The reply should match the listing below character for character, except that no image is carried over.

● **Input data**
Segment Open

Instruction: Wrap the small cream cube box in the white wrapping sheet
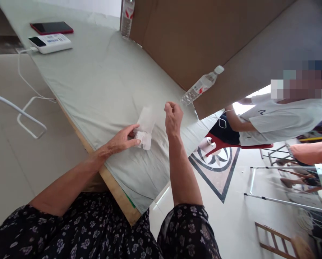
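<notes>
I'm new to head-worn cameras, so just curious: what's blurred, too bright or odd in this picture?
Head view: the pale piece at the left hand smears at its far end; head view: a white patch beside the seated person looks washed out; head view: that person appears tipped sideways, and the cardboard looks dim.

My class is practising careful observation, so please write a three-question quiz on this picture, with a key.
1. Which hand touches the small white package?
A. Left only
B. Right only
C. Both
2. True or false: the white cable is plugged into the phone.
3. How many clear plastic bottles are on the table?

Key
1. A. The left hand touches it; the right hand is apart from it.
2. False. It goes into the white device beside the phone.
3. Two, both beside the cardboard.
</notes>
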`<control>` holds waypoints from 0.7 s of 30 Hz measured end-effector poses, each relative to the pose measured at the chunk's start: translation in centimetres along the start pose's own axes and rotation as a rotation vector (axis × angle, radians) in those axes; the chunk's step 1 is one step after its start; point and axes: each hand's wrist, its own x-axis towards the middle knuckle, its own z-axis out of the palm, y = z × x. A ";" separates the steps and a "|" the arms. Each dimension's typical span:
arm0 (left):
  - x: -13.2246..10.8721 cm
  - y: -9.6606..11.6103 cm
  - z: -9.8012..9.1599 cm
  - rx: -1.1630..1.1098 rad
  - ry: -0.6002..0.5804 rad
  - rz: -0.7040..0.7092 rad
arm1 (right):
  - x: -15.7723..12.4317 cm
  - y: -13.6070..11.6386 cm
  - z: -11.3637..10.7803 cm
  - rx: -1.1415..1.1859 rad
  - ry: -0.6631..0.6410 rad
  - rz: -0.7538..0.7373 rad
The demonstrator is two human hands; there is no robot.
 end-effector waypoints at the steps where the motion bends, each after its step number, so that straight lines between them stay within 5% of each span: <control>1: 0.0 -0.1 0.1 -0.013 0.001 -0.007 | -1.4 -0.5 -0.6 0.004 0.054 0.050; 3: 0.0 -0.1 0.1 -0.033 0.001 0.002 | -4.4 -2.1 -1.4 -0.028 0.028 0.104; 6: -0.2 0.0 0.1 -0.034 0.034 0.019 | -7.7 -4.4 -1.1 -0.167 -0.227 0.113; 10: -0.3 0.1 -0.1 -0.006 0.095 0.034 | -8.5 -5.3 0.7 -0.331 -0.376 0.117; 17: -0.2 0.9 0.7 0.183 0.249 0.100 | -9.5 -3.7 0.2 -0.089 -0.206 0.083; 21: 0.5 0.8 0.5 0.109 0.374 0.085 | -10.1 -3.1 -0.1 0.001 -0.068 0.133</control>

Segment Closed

● **Answer space**
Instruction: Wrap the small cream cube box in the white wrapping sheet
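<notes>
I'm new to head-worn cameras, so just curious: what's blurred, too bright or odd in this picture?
Head view: the pale piece at the left hand smears at its far end; head view: a white patch beside the seated person looks washed out; head view: that person appears tipped sideways, and the cardboard looks dim.

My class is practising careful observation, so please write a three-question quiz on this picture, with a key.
1. Which hand touches the small white package?
A. Left only
B. Right only
C. Both
2. True or false: the white cable is plugged into the phone.
3. How many clear plastic bottles are on the table?

Key
1. A. The left hand touches it; the right hand is apart from it.
2. False. It goes into the white device beside the phone.
3. Two, both beside the cardboard.
</notes>
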`<control>` holds waypoints from 0.7 s of 30 Hz measured end-effector poses, each relative to the pose measured at the chunk's start: translation in centimetres along the start pose's own axes and rotation as a rotation vector (axis × angle, radians) in those axes; the chunk's step 1 is one step after its start; point and axes: each hand's wrist, its own x-axis towards the middle knuckle, its own z-axis out of the palm, y = z × x. A ";" separates the steps and a "|" the arms. Each dimension's typical span:
arm0 (left):
  - x: -13.2246..10.8721 cm
  - y: -9.6606..11.6103 cm
  - z: -9.8012..9.1599 cm
  - rx: -1.1630..1.1098 rad
  - ry: -0.6002..0.5804 rad
  - rz: -0.7040..0.7092 rad
arm1 (right):
  - x: -15.7723..12.4317 cm
  - y: -13.6070..11.6386 cm
  - z: -11.3637..10.7803 cm
  - rx: -1.1415..1.1859 rad
  - ry: -0.6631..0.6410 rad
  - rz: -0.7538..0.7373 rad
The demonstrator is two human hands; there is no robot.
 end-effector waypoints at the steps where the motion bends, each after its step number, so that straight lines between them stay within 5% of each span: <control>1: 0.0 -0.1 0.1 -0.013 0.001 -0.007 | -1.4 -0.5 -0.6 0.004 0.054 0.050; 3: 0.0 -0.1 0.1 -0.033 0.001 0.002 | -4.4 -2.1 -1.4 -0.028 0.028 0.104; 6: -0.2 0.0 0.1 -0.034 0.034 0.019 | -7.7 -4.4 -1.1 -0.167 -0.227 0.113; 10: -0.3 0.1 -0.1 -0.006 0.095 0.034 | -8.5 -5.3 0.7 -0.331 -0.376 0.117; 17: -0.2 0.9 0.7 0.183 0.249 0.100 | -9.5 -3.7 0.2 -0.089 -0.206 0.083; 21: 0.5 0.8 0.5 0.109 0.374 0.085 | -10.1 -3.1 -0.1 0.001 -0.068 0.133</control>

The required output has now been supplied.